June 25, 2008

Acadia Gives Up On ADP-104-- Maybe It Shouldn't Have

The headline says almost everything:  Acadia shares plunge more than 50% on study data for schizophrenia drug.  Turns out the drug didn't work at either of the two doses tested.

They should have called me first: their study was flawed.

ADP-104 is an active metabolite of clozapine: N-desmethylclozapine.  The authors of a review write

High plasma levels of NDMC (ranging from 1200-4230 ng/ml), approaching those of clozapine itself, have been observed in humans given clozapine. Moreover, several investigators have shown that the degree to which clozapine is converted to NDMC predicts clinical outcome on multiple measures of cognition, negative and positive symptoms, as well as quality of life.  It is noteworthy that the ratio of NDMC to clozapine, rather than absolute levels of either clozapine or NDMC, was found to be the best predictor of a positive clinical outcome. This observation suggests that certain pharmacological properties of clozapine may actually counteract beneficial pharmacology of NDMC.

That's the premise.  But the premise is wrong, the blood levels and the ratio of NDMC to clozapine are coincidences, they have nothing whatsoever to do with clinical outcome.

The authors try also to make a case that D4 blockade may be involved, or at least cause an "atypical" profile (e.g. low EPs, etc), but Thorazine and Haldol are potent D4 blockers, so there.

I am also aware of the considerable ink and paper spent describing the contributions of serotonergic pathways, but it is categorically true that there does not exist a drug that is a pure 5HT antagonist-- take your pick of subtype-- that works as an antipsychotic.

It is so far without exception that every efficacious antipsychotic has power of significant D2 blockade.  Or, said another way, there does not exist any antipsychotic that lacks significant power for D2 blockade.  Whatever the contribution of other receptors, it is overwhelmed by the presence, or absence of D2 blockade.

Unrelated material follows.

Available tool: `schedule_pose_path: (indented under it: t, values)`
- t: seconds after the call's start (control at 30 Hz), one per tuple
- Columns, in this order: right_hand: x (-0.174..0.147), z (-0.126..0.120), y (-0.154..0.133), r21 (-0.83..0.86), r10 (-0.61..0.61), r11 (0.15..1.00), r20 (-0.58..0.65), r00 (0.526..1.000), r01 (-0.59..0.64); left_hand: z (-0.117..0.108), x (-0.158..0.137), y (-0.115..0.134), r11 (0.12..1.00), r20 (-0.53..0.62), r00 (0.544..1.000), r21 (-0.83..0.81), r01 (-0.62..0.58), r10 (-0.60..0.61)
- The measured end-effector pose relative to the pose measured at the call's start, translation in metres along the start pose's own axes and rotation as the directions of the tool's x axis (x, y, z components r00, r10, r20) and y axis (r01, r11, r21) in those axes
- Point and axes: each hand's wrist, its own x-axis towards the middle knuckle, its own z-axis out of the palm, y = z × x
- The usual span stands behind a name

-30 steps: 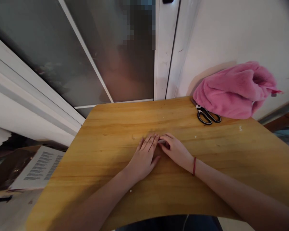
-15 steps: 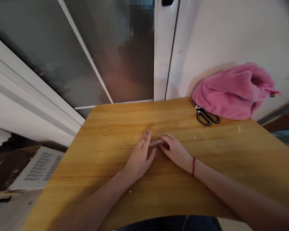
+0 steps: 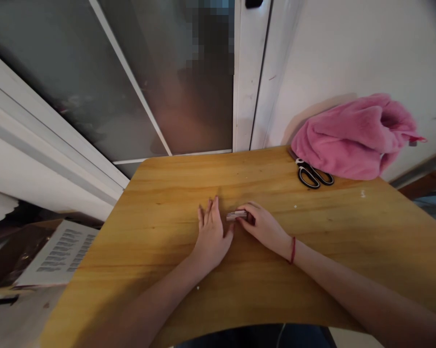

Going from there, the single most important question that can be asked of any antipsychotic is: at what dose does this drug cause significant D2 blockade?  Whatever the answer is, it is again certain that at a dose less than that, it will fail to provide any efficacy.

The article shows nearly equal D2 antagonist activity for clozapine and for NDMC, and one can conclude dosing will be similar, e.g. 300-500mg/d.

Unfortuantely, NDMC is also a partial agonist at low doses; so the dose needed for D2 blockade will be higher.

Acadia, the drug company, tested NDMC at 100mg/d and 200mg/d.  It failed.  This is a lot like saying one tested clozapine at 100mg, found significant side effects but no reliable efficacy, and canned it.

Acadia should try again.  I am sure they worry that the side effects will get worse, but they won't.